# Acute vapor exposure has limited impact on gene expression in human lung cells



## Alex (19/4/17)

Public Release: 18-Apr-2017
* Acute exposure to Vype vapor has limited impact on gene expression in human lung cells *
R&D at British American Tobacco

New research shows that at equivalent or higher doses of nicotine, acute exposure to e-cigarette vapour has very limited impact on gene expression compared to cigarette smoke.

The human genome has tens of thousands of genes, and the profile of genes that are switched on and off can be used to understand whether exposure to an aerosol has had a toxic effect

Scientists at British American Tobacco used nicotine as a reference point and exposed MucilAir™, a realistic in vitro 3D model of a human airway, to e-cigarette vapour and cigarette smoke to assess their comparative effect on gene expression.

The MucilAir™ human respiratory tissue was exposed to smoke from a reference cigarette (3R4F) or vapour from an e-cigarette (Vype ePen) continuously for an hour. Two doses of vapour were tested, matching or doubling the amount of nicotine reaching the cells compared to smoke. Then, to measure the cell response, the scientists mapped the genes that were switched on and off at 24 hours and 48 hours after the one-hour exposure.

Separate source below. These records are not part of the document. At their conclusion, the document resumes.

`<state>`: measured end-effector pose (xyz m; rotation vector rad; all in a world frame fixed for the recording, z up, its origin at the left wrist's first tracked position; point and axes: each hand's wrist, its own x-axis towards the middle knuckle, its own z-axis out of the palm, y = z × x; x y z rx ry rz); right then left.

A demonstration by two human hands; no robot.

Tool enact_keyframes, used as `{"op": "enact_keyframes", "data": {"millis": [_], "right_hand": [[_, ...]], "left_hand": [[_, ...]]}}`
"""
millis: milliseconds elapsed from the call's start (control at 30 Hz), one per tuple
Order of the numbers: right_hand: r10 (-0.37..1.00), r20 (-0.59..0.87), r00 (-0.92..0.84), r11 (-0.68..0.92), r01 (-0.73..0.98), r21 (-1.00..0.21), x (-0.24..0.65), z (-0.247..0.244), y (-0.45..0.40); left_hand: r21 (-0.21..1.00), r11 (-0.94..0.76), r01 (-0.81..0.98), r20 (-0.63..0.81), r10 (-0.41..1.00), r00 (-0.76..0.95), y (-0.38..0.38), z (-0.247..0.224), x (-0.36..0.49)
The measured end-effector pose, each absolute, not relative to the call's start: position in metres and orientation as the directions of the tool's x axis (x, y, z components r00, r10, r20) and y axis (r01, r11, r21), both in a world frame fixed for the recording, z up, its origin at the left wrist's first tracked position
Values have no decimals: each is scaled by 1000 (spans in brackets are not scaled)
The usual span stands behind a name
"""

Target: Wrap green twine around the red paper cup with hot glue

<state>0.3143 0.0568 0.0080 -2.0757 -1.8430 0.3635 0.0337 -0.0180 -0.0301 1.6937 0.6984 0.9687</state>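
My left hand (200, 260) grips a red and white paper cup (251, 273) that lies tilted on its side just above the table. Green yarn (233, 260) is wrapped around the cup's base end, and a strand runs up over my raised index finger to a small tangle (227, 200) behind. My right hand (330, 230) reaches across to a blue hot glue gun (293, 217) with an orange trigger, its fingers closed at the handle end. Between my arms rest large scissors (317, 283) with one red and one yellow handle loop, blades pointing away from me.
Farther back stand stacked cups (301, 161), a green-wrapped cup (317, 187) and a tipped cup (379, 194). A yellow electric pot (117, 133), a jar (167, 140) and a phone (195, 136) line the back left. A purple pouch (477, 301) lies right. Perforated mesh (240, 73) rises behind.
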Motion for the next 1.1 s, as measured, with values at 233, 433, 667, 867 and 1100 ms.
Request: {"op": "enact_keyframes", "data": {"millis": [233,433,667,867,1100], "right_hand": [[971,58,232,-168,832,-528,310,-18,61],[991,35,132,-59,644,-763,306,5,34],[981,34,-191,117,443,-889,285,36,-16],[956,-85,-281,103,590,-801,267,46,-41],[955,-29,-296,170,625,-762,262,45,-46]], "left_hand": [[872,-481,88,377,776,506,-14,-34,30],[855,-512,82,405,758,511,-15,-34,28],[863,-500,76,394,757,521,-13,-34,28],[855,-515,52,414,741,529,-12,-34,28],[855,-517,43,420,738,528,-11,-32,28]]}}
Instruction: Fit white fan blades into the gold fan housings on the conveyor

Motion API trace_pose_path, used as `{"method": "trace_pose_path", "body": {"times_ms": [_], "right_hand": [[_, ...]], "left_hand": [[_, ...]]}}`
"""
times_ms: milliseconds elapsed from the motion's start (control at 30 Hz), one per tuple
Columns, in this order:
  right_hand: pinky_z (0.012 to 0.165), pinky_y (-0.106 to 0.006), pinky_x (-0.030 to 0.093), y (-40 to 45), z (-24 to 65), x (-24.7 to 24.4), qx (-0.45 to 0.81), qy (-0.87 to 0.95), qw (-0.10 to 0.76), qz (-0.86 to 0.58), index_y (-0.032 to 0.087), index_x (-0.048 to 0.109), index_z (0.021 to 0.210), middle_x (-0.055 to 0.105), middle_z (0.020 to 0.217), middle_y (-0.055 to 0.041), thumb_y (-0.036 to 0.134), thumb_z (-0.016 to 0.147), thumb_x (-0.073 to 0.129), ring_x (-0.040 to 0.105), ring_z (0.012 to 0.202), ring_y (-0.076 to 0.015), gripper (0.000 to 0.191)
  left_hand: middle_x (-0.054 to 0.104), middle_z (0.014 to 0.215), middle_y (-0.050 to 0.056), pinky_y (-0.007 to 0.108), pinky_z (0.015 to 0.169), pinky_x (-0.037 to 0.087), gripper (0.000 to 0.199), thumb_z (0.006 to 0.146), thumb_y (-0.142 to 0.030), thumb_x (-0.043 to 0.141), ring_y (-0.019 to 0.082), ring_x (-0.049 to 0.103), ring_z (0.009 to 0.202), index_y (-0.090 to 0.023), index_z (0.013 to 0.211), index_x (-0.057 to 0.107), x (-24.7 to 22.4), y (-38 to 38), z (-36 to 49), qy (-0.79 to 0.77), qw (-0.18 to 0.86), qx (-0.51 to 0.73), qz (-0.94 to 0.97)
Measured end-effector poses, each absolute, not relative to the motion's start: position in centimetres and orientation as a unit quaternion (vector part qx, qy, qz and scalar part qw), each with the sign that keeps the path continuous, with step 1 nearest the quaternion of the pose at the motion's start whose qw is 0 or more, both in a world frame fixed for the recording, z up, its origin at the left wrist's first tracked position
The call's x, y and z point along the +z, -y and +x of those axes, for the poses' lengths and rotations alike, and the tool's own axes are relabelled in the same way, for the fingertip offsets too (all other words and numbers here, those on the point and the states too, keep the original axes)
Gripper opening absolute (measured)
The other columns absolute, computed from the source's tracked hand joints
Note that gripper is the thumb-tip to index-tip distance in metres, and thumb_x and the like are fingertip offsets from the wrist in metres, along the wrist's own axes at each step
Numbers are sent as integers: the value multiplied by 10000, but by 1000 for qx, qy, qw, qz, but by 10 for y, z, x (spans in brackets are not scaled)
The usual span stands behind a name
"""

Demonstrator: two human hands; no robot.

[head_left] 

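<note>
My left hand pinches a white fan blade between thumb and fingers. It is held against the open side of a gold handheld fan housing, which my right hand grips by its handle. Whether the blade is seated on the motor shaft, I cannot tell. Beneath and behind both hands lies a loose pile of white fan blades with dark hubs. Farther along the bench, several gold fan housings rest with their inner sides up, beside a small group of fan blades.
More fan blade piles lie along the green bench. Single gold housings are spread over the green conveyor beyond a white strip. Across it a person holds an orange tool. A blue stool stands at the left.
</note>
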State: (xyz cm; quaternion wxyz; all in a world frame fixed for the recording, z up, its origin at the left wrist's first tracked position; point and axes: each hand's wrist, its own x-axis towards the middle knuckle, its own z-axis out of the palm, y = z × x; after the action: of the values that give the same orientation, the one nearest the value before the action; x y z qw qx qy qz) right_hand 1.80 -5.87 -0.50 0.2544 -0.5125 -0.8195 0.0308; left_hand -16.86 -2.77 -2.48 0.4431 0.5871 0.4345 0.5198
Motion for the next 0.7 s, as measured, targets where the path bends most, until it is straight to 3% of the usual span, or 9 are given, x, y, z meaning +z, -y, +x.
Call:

In the tissue exposed to smoke, the scientists found 873 and 205 genes were affected after 24 and 48 hours of recovery, respectively. However, significantly fewer genes--only 3 and 1, respectively--were affected after exposure to e-cigarette vapour

Further analysis revealed that the exposure to cigarette smoke had caused changes in the expression of genes involved in the development of lung cancer, inflammation and fibrosis, while the test e-cigarette vapour only caused minor changes in genes known to be involved in cell metabolism and oxidative stress mechanisms.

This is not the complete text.